Voilà un opus à part dans ce qu’on peut appeler, après plus d’une dizaine de romans, l’œuvre de Marin Ledun. Si l’auteur a toujours diversifié ses sujets et la façon de les traiter, tâtant même du genre SF avec Zone Est, l’humour n’était pas sa caractéristique principale. Ici, c’est frontal !

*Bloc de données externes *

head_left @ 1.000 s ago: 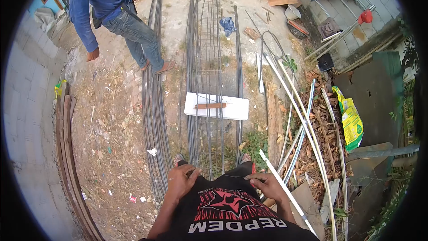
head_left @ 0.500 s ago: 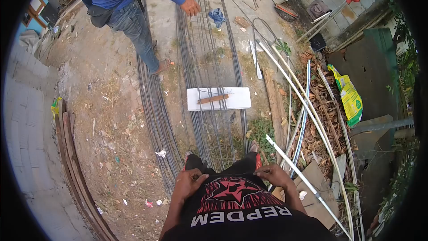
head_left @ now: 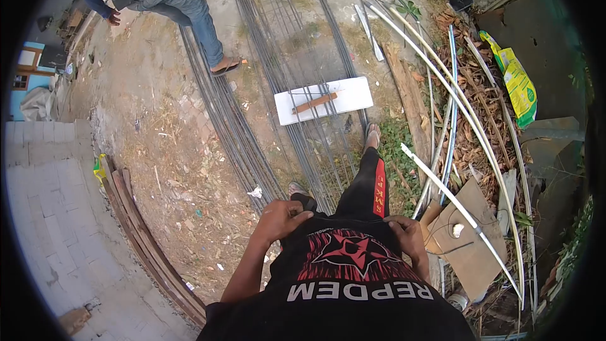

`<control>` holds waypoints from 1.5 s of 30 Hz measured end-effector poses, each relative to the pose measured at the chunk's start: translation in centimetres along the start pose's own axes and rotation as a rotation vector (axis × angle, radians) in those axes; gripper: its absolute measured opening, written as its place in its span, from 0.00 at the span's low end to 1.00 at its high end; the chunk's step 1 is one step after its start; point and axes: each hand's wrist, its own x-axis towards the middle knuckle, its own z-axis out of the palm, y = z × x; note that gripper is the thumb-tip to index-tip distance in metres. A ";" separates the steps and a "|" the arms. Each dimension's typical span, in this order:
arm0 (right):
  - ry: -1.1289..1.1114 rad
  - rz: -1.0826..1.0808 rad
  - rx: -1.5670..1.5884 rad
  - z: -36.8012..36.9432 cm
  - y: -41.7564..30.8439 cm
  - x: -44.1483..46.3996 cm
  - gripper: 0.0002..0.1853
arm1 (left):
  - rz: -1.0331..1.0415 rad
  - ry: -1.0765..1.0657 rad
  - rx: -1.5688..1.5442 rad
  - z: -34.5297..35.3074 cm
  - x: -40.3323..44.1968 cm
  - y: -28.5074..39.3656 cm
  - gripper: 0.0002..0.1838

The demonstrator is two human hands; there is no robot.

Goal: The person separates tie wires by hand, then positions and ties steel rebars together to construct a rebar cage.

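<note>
My left hand (head_left: 281,220) is closed, thumb against fingers, at the left corner of my black T-shirt's (head_left: 350,259) hem. On the other side, my right hand (head_left: 408,236) pinches the same hem near my hip. The fabric stretches between them. Beyond my feet lie long steel bars tied into a narrow rebar cage (head_left: 303,88), which passes over a white block (head_left: 355,96). A short brown wooden piece (head_left: 315,103) sits on that block among the bars.
A co-worker in jeans (head_left: 183,0) stands at upper left beside a loose bundle of rebar (head_left: 230,113). To my right lie white pipes (head_left: 451,199), dry leaves and a yellow-green bag (head_left: 514,79). Wooden poles (head_left: 145,233) rest along the block wall (head_left: 57,215) on the left.
My view has turned and tilted down, and my right foot has stepped forward toward the white block. The co-worker's outstretched arm has come down. Both my hands stay at the shirt hem.
</note>
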 end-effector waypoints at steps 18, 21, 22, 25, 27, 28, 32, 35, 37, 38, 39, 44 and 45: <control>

Dès les premières lignes, à base d’un ton vif et rythmé, vous sentez ce petit quelque chose qui fait avancer l’histoire à toute vitesse. Celle d’une famille atypique, entre enfants naturels, adoptés, et animaux en pagaille. Le tout mené par une mère charismatique. Les dialogues fusent et les répliques aussi. Il flotte un air de joute verbale, de musique métal, mais aussi d’hommage à la littérature et la poésie.
Ceux qui connaissent l’incroyable rendez-vous des Nuits Noires à Aubusson percevront sans doute ce que ce roman doit à la liberté et la folie de cette soirée, qui invite les auteurs à sortir des sentiers battus. À faire un petit écart littéraire, du nom de cette belle collection dans laquelle, d’ailleurs, Marin Ledun est annoncé.

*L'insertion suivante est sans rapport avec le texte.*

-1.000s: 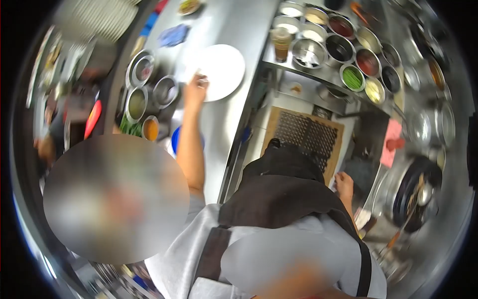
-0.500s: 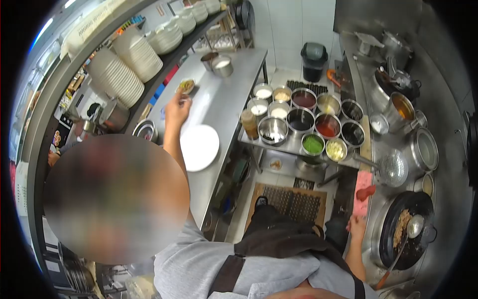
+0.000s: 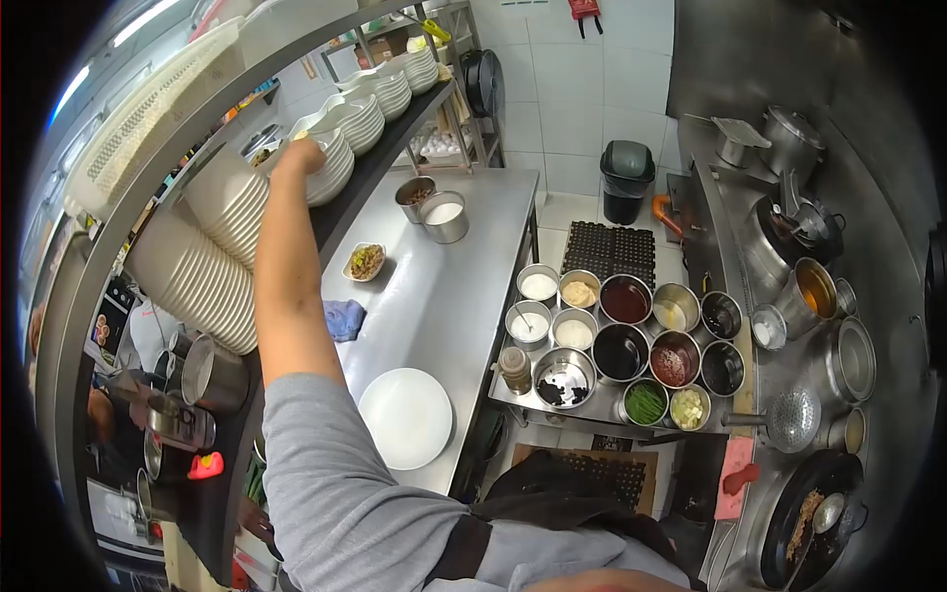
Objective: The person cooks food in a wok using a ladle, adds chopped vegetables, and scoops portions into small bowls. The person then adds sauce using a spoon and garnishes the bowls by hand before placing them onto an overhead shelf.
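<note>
My left arm reaches up over the shelf, with my left hand point(image 3: 300, 163) at the stacked white bowls point(image 3: 340, 158). Its fingers are turned away and hidden, so I cannot tell whether they hold a bowl. Close beside the forearm stand tall stacks of white dishes point(image 3: 232, 212). Below, on the steel table point(image 3: 434, 286), are a small white dish of chopped food point(image 3: 364, 261), a crumpled blue cloth point(image 3: 343, 320) and a bare round white plate point(image 3: 405, 418). My right hand is out of sight.
Metal containers of sauces and seasonings crowd a low stand, with chopped greens point(image 3: 645, 403) among them. At the right, a wok point(image 3: 838, 474) with food and a ladle sits on the stove. A perforated strainer point(image 3: 793, 418) lies nearby; a bin point(image 3: 627, 178) stands behind.
My left hand has risen from the small dish of food to the bowls on the shelf. My right hand has left the view. The whole scene has shifted lower in view.
</note>
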Demonstrator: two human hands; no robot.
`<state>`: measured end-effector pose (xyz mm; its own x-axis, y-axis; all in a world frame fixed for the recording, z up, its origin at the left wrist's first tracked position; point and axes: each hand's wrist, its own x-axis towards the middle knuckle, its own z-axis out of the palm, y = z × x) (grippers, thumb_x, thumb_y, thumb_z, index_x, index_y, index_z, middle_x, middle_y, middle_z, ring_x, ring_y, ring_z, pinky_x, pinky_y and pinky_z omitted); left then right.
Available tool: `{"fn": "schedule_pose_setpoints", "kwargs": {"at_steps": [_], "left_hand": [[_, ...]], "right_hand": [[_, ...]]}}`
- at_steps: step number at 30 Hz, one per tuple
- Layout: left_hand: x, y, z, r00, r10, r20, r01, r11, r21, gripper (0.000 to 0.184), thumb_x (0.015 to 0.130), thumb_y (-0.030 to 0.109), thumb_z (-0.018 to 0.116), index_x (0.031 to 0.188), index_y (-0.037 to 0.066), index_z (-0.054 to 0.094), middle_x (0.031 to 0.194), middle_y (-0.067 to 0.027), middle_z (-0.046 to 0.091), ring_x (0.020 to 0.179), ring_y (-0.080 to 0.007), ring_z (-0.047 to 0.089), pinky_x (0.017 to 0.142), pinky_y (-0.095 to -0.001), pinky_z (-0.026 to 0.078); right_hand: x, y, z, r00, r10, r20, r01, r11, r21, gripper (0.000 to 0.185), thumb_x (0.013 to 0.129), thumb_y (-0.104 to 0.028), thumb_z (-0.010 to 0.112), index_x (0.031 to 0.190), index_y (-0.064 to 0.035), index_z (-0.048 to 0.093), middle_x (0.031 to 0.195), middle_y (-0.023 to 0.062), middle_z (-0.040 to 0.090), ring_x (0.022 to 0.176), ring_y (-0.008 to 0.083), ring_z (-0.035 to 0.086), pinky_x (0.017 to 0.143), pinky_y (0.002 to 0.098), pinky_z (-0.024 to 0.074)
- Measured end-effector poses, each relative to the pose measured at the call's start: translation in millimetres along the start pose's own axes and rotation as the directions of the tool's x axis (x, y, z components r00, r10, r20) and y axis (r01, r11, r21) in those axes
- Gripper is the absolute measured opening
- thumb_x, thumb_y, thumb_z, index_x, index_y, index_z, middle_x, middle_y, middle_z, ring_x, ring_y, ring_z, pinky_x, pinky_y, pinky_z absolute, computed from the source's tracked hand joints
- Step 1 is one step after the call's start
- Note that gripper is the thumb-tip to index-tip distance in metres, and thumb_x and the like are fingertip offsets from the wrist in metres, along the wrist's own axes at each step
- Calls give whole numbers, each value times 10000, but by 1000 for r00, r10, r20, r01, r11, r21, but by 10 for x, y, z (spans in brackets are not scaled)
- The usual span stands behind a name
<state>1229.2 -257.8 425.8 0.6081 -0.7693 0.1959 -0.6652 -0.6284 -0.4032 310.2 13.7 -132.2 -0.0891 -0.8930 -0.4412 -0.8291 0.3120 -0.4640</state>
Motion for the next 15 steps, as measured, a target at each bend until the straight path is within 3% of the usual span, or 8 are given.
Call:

« Ferdinand est végétarien depuis qu’il a vécu deux ans avec une végane, une sorte de compromis avec sa petite amie précédente qui était alsacienne. »

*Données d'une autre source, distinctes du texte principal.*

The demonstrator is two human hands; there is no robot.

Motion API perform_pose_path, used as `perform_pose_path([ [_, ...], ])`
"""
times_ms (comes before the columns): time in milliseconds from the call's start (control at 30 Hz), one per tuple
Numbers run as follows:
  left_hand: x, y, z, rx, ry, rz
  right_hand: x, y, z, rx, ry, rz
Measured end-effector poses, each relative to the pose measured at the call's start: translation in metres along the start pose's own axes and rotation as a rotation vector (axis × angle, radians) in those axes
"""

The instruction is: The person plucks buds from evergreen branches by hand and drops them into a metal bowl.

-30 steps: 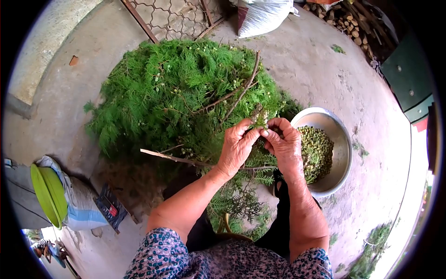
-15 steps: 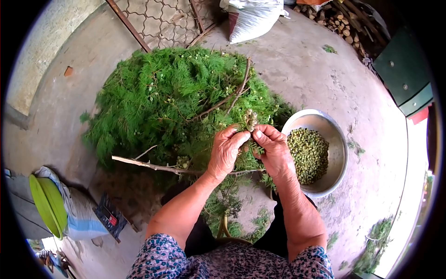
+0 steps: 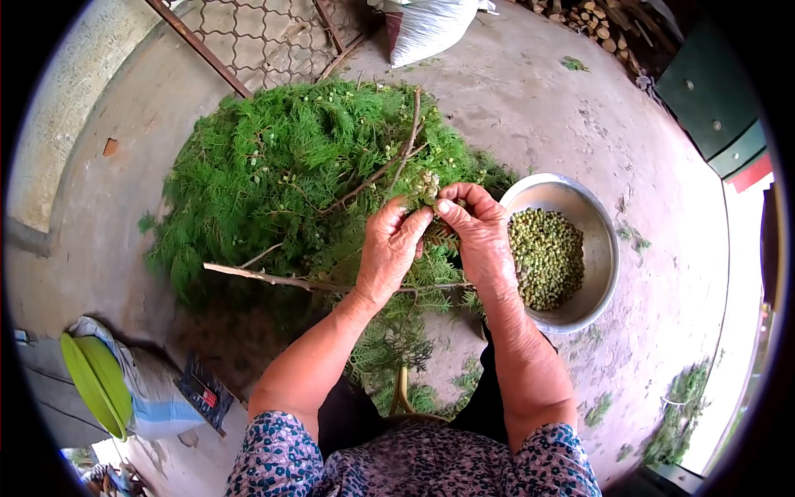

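Observation:
A small cypress sprig with a cluster of pale green cones [image 3: 427, 185] is pinched between my two hands, above the front of a big heap of green cypress branches [image 3: 265, 166]. My left hand [image 3: 391, 248] is closed, its thumb and fingers on the sprig's left side. Closed as well, my right hand [image 3: 480, 236] has its thumb and forefinger pressed against the base of the cluster. Just right of this hand, a metal basin [image 3: 607, 265] stands on the floor, partly filled with loose green cones [image 3: 546, 257]. My fingers hide part of the sprig.
A bare cut branch [image 3: 273, 279] crosses the heap's front, and another forked stick [image 3: 406, 149] lies on top. At left are a lime-green basin [image 3: 95, 377] and a sack. A white sack [image 3: 431, 33], metal grille and firewood [image 3: 600, 25] stand at the back.
The view has shifted a little, moving the basin and other surroundings. My hands stay together at the cone cluster, with the fingers slightly repositioned.

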State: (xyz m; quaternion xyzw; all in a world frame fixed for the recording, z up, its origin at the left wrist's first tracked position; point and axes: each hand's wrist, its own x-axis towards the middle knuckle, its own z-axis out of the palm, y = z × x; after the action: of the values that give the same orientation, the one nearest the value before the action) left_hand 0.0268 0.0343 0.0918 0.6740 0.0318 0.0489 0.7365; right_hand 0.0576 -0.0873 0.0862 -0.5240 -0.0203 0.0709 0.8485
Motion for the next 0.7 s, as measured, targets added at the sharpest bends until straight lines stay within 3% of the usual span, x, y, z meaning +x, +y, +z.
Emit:
perform_pose_path([
  [100, 0.006, -0.006, -0.004, 0.215, -0.029, 0.117, 0.002, 0.002, -0.001, -0.011, 0.011, 0.006],
  [433, -0.001, -0.003, -0.01, 0.14, 0.025, 0.038, -0.001, -0.001, 0.009, -0.092, -0.027, 0.14],
  [500, 0.002, -0.004, -0.012, 0.034, 0.034, 0.02, -0.003, -0.001, 0.011, 0.009, -0.023, 0.227],
  [567, 0.001, 0.001, -0.014, -0.243, 0.025, -0.136, -0.002, -0.001, 0.008, 0.06, -0.056, 0.253],
  [700, 0.001, -0.005, -0.012, -0.312, 0.067, -0.168, -0.001, -0.002, 0.002, 0.274, -0.07, 0.319],
])
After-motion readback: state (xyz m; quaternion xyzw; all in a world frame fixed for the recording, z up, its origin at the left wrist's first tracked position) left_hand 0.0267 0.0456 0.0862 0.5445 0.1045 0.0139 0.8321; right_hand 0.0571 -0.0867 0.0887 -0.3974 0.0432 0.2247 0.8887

Les romans de Marin Ledun ont toujours parlé de la pression sociale, du pouvoir de l’État, que ce soit en abordant la souffrance au travail, le terrorisme basque, le suicide, les nouvelles technologies, les villages ou la ville… Et toujours, il y est question de choisir quoi faire de sa vie. Ici l’ode à la liberté transparaît à travers chaque personnage, et le roman fourmille de petites trouvailles, jusqu’à la narratrice de 21 ans, lectrice pour ces dames dans un salon de coiffure. Le plaisir de l’auteur est palpable, il rejaillit sur le lecteur et sur son écriture, radicalement différente. Voilà un roman drôle mais pas que… plus qu’un polar… n’en rajoutons pas dans les clichés de la critique, allez on craque : haletant !
Caroline de Benedetti
Marin Ledun, Salut à toi ô mon frère, Gallimard/Série Noire, 2018, 19 €, 288 p.